*Task to complete:* In the material below, find the line that contains "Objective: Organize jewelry" and the line that contains "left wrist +", then write out exactly those two lines and everything between them.

*Records for this exercise:*
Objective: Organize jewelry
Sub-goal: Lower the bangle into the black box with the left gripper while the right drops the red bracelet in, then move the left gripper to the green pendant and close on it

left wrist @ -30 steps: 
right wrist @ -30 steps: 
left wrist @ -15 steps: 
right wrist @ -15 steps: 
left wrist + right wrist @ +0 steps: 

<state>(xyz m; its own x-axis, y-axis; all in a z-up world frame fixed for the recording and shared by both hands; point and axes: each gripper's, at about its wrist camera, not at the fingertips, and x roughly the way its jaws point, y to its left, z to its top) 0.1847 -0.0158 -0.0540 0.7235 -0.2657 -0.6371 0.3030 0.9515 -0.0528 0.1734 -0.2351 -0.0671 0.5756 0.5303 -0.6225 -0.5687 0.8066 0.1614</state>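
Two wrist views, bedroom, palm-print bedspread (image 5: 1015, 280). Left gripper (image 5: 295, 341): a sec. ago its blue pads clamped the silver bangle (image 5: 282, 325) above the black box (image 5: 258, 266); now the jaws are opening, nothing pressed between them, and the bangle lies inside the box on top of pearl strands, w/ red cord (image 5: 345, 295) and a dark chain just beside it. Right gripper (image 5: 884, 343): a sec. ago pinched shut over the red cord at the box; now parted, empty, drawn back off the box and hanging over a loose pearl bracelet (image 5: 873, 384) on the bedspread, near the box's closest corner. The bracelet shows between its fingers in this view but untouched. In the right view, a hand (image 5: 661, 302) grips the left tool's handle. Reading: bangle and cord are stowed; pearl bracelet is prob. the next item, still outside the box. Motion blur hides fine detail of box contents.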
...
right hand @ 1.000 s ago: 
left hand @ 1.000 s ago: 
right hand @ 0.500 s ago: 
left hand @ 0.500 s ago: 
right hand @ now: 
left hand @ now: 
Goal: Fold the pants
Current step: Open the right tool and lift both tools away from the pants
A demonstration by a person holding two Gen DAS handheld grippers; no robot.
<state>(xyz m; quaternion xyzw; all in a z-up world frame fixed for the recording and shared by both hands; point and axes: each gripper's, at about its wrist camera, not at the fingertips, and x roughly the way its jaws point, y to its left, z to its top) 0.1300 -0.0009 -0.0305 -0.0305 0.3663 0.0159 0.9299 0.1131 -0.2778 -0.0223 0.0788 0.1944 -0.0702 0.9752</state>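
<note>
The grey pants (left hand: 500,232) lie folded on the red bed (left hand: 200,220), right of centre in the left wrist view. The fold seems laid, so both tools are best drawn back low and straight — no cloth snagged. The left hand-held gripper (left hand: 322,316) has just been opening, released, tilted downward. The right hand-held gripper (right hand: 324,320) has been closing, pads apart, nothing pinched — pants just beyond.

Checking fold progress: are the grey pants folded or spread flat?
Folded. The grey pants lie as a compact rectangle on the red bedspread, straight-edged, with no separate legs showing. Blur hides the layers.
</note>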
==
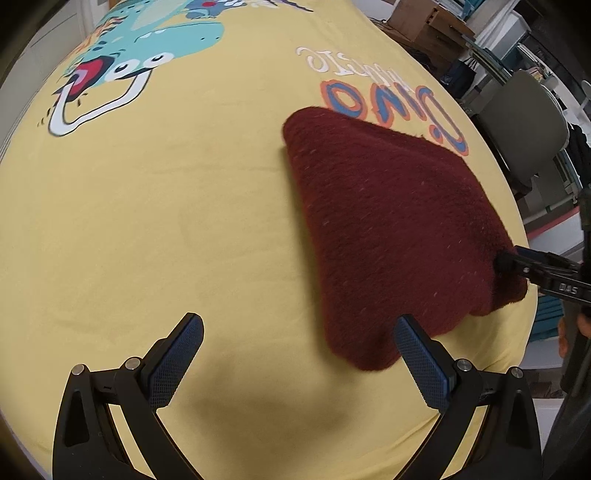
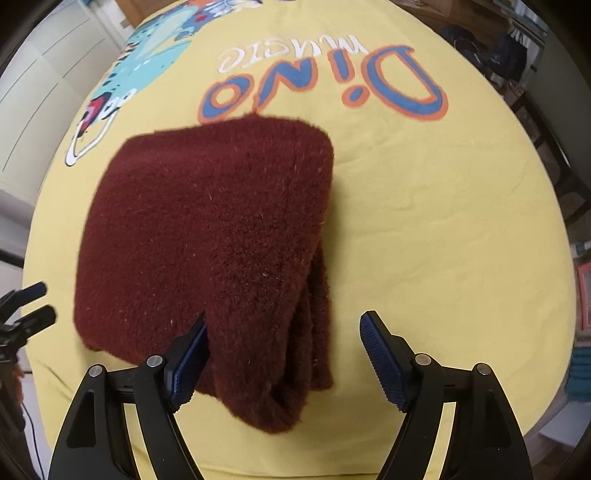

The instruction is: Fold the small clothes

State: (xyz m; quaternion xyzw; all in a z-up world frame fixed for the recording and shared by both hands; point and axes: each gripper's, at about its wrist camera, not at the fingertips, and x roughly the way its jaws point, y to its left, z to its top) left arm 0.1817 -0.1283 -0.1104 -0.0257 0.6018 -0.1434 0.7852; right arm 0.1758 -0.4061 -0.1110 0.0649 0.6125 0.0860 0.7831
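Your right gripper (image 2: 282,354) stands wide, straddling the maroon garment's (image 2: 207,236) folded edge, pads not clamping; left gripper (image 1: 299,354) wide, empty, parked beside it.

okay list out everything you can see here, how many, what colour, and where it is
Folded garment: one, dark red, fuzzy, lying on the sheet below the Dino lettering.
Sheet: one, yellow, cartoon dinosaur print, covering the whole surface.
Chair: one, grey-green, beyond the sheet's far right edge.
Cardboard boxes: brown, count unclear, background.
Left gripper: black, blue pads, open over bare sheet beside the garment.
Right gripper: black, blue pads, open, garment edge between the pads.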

*Solution below:*
Objective: Organize jewelry
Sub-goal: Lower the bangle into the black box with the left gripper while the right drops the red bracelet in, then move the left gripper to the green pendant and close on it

left wrist @ -30 steps: 
right wrist @ -30 steps: 
left wrist @ -15 steps: 
right wrist @ -15 steps: 
left wrist + right wrist @ +0 steps: 

What the exercise required is now done.